The Great War Diaries
How ordinary people – soldiers, mothers, nurses, even children – experienced World War One.
Dr Ingrid Sharp hears how ordinary people – soldiers, mothers, nurses, and even children – experienced World War One.
Through letters, diaries and memoirs, Ingrid Sharp – a historian from the University of Leeds in northern England – brings to life personal stories 100 years after the First World War began. These writings, some of which are dramatised, portray the little-known human side of the world’s first truly global conflict: stories of love and loss, hope and grief, fervour and brutal death.

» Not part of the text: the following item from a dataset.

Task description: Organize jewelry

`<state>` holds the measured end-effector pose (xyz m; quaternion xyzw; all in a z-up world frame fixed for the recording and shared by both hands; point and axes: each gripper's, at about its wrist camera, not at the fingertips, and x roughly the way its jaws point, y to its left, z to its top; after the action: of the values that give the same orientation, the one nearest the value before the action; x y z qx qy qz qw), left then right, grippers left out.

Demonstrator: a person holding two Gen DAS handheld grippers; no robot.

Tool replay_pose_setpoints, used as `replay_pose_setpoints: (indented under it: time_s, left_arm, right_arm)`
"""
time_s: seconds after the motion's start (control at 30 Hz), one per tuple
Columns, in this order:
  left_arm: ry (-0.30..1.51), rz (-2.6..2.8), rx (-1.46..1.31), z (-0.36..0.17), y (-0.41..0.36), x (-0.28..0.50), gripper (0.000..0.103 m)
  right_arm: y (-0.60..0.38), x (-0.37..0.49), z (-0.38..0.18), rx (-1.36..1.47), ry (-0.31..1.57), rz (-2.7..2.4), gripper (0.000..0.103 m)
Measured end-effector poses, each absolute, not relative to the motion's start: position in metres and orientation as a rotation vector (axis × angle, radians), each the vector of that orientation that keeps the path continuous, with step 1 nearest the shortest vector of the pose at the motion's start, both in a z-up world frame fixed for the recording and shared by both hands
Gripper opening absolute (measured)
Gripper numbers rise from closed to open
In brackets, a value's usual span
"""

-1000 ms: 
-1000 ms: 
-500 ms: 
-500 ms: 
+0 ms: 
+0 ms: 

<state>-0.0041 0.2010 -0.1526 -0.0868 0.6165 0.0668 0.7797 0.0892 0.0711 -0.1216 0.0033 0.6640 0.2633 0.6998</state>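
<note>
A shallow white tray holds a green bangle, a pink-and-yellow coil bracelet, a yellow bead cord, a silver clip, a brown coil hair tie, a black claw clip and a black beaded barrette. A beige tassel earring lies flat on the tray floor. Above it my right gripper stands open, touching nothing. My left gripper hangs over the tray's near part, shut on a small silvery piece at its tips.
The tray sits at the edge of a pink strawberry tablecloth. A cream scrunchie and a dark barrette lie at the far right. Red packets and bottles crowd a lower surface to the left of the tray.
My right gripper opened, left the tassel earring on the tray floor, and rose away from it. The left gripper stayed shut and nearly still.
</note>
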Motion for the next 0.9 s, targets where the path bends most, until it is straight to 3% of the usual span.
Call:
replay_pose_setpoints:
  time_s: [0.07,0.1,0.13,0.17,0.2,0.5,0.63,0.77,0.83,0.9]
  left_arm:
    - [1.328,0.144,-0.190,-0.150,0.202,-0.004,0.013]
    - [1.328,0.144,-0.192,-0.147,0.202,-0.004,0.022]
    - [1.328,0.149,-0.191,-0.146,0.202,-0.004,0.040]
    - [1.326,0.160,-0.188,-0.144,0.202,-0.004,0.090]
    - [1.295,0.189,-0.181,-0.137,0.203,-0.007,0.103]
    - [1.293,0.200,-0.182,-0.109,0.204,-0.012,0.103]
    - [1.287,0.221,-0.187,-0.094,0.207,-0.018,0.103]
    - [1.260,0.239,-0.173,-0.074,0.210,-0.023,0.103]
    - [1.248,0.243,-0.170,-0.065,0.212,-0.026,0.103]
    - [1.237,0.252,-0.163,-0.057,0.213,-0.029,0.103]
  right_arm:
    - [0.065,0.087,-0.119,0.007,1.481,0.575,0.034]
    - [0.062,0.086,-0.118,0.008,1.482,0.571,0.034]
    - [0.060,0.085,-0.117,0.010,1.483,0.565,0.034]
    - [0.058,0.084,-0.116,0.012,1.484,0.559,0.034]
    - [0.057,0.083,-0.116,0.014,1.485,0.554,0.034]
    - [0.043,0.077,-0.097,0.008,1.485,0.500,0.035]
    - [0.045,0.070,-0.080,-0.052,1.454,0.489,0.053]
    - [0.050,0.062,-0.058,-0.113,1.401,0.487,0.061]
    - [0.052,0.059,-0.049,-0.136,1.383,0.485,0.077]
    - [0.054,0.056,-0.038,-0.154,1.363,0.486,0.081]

Elfriede Kuhr is a 12 year-old German schoolgirl who lives in a small town near the Russian border. Elfriede, led on by nationalist teachers and excited about Germany’s early victories, soon learns about deprivation and the loss of loved ones – including her first boyfriend.
Charles Edward Montague, an Englishman who was too old to volunteer for the army, lies about his age to be allowed to fight. Montague loses his early illusions in the trenches of Belgium and gets into trouble for taking a visiting Member of Parliament too close to the front line.
Finally, Marina Yurlova – a Russian teenager, daughter of a Cossack colonel and faithful supporter of the Tsar – suddenly finds herself on the wrong side after the Russian Revolution.
These diaries, along with other characters from Britain, France, Russia and Germany, are woven into a vivid tapestry of the Great War – focusing not on military strategy or the causes of war, but on what it was like for ordinary people to live through a conflict that is otherwise too overwhelming to grasp.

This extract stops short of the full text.